KV Cache Architecture#

Overview#

The caching system in AutoDeploy manages KV caches for attention layers, SSM/convolution states for Mamba models, and other stateful resources. The architecture is built around three key concepts:

  1. Resource Handlers - Abstract descriptions of cache resources (shape, dtype, layout)

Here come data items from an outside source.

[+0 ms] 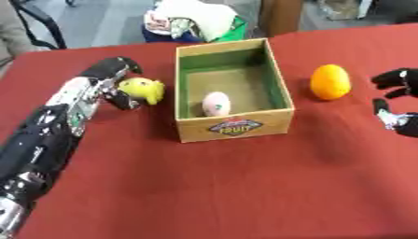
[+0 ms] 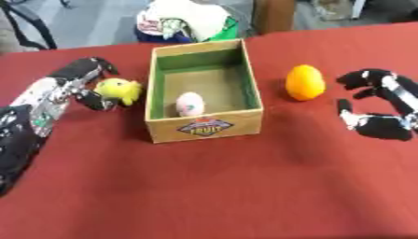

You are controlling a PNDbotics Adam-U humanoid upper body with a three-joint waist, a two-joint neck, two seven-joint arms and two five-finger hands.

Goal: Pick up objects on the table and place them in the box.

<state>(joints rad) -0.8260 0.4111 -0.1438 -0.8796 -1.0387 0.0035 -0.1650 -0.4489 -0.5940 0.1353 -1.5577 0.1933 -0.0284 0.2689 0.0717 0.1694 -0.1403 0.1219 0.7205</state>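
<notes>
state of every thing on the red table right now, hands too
open cardboard box: upright, holds the egg
pale speckled egg: inside box, on its floor
yellow lemon-like fruit: outside box, left hand curled round it
orange fruit: on table, untouched
left hand: shut on fruit
right hand: open, holding nothing

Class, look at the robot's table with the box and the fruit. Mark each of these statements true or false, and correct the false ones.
1. The left hand is curled round the yellow fruit. True.
2. The box is empty. False: a pale egg-shaped thing lies in it.
3. The orange fruit sits on the table right of the box. True.
4. The right hand holds the orange fruit. False: it is open and apart from it.
5. The yellow fruit is inside the box. False: it is outside, to the left.
</notes>
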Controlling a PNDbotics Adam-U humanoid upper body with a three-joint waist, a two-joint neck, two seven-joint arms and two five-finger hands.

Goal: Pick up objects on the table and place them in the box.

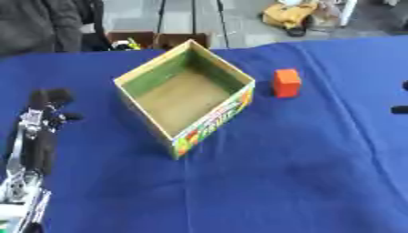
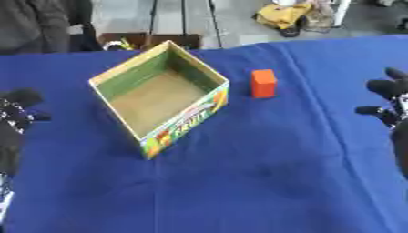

  2. CachedSequenceInterface - The central manager that collects handlers and allocates caches

  3. KVCacheManager / MambaHybridCacheManager - Low-level memory managers from the executor

Flowchart: Cache Collection and Allocation Pipeline#

        flowchart TD
    subgraph Phase1["PHASE 1: RESOURCE HANDLER COLLECTION"]
        A1[AttentionDescriptor implementations]
        A2["get_cache_initializers(node, config)"]
        A3["cm.add_resource(k_indexed, handler)"]
        A1 --> A2
        A2 -->|"Returns ResourceHandlerDict"| A3
    end

    subgraph Phase2["PHASE 2: INITIALIZE CACHES"]
        B1["_resource_lookup: Dict"]
        B2["Initialize _caches with None values"]
        B3["Order matches _resource_lookup"]
        B1 --> B2
        B2 --> B3
    end

    subgraph Phase3["PHASE 3: COMPATIBILITY CHECKING"]
        C1["_identify_managed_kv_resources()"]
        C2["_identify_managed_state_resources()"]
    end

    subgraph Phase4["PHASE 4: CACHE MANAGER CREATION"]
        D1{"Has state resources?"}
        D2["Create MambaHybridCacheManager"]
        D3["Create KVCacheManager"]
        D4["VIEW ASSIGNMENT"]
        D5["self._caches = tensor_view"]
        D1 -->|YES| D2
        D1 -->|NO| D3
        D2 --> D4
        D3 --> D4
        D4 --> D5
    end

    subgraph Phase5["PHASE 5: UNMANAGED RESOURCE ALLOCATION"]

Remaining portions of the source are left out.